In sintesi, l’opzione farmacologica guarda all’intrinseco: riscontrata una situazione di conflitto, si individua il soggetto (bambino) che la provoca; si assume che il problema sia “intrinseco” alla sua mente (e al suo corpo), e si interviene agendo sul livello dell’interazione più meccanicamente accessibile (sostanza psicotropa attiva sul bambino come corpo malato). L’opzione dischiusa da un’epistemologia complessa (quella che Dupré sostiene), riscontrata una situazione di conflitto si interroga sui contesti e sulle relazioni.

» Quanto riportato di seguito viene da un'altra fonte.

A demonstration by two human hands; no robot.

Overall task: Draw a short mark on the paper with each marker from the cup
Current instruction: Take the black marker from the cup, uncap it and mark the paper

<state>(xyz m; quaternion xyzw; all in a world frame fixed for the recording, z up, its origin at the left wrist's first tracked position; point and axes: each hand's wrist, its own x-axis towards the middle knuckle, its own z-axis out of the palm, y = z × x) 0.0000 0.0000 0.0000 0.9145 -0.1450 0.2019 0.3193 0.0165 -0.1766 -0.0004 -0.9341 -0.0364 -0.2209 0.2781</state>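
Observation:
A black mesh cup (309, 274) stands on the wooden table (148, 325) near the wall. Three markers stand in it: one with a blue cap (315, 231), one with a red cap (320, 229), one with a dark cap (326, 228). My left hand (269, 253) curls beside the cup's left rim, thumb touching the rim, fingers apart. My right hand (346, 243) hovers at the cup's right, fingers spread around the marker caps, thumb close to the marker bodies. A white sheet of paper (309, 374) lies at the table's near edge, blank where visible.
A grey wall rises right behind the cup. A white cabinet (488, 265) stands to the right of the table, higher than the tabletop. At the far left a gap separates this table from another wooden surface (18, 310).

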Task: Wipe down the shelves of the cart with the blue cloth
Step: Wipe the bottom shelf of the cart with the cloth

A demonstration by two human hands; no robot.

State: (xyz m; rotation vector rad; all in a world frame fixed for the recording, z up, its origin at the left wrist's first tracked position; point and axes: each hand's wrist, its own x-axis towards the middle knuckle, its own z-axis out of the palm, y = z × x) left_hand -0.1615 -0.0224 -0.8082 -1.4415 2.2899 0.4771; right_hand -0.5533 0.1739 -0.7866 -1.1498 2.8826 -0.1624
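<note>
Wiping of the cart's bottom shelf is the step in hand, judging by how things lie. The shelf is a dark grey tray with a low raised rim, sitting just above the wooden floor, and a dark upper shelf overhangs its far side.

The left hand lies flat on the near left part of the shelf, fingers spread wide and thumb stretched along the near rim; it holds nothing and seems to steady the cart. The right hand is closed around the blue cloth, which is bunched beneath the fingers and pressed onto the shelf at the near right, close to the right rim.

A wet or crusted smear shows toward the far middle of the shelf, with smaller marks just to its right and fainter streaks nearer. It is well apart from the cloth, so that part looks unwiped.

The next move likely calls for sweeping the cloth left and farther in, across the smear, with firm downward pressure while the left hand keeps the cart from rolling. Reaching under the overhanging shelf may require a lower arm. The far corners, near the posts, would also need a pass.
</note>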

Il problema epistemologico affrontato da Dupré è già stato sollevato in altre occasioni nella storia della filosofia. Schopenhauer aveva ben presente, ad esempio, il quesito relativo al mentale: tema rispetto al quale, essendo stata rilevata una discontinuità troppo marcata rispetto alla descrizione fisica, filosofi come Cartesio, Locke e Leibniz avevano postulato un intervento divino nelle dinamiche del naturale [cfr. ABC di Polemos, voce Complessità].
In uno scritto poco noto di Schopenhauer, troviamo la tesi che «in termini fisici si può spiegare tutto e niente» (Adversaria, 1828, in A. Schopenhauer, Scritti postumi, testo stabilito da A. Hübscher, ed. it. diretta da F. Volpi, vol. 3, p. 533). Più precisamente, il filosofo illustrava il suo punto di vista come segue: «La fisica non può assolutamente bastare a se stessa e camminare sulle sue gambe, ma ha bisogno di una metafisica su cui poggiare. Essa infatti spiega le apparenze mediante qualcosa di tanto ignoto quanto le apparenze stesse, cioè mediante forze, e tutte le sue spiegazioni portano a qualcosa di completamente sconosciuto e inspiegabile in termini fisici» (ivi).
Dupré mette criticamente a tema l’ipotesi, «terribilmente cartesiana», secondo la quale le uniche alternative concepibili riguardo alla relazione di mente e cervello sono «il dualismo ontologico» o la tesi per cui «la nostra mente equivale al nostro cervello» (p. 37).
Semplificando, Dupré pensa ad un tipo di naturalismo nel quale l’ipotesi cartesiana appaia «del tutto ingiustificata»: «uno degli aspetti più dannosi dell’eredità di Cartesio – osserva ancora Dupré – è proprio la presupposizione che o esiste un solo tipo di cosa nell’universo, sia essa mente o materia, oppure ne esistono due, mente e materia» (ibidem).
Altrimenti detto: Cartesio riesce a pensare le relazioni solo dopo aver distinto e isolato i loro termini. Così facendo, il mondo è come un congegno meccanico, in cui la “struttura” e l’“identità” dei singoli pezzi esiste indipendentemente dalle relazioni in cui sono calati.
Dupré è invece fautore di un naturalismo alternativo sia alle varianti aggiornate del dualismo cartesiano (con le intromissioni teologiche che finiscono con l’avallare) sia al monismo, cioè all’atteggiamento ideologico dell’«imperialismo scientifico» che aspira alla riduzione ad uno (reductio ad unum) di tutto l’esistente e di tutto lo scibile.
In positivo, la tesi di Dupré «è che l’unica speranza di trovare una risposta illuminata a queste domande è di tipo pluralistico, un approccio che attinga sia alla conoscenza empirica derivabile dalle (varie) scienze, sia alla saggezza e alla comprensione della natura umana che si possono derivare da studi più umanistici» (p. 7). Egli si riferisce esplicitamente ad una “metafisica” pluralistica (p. 21), nella quale peraltro diventa dubbia l’esistenza stessa di qualcosa come la «natura umana» (p. 203), intesa al singolare.
Concludendo, il libro sollecita un confronto con i concetti, le metafore e gli autori riconducibili all’orientamento epistemologico della complessità, in primo luogo per chi si interroga sulle nature umane.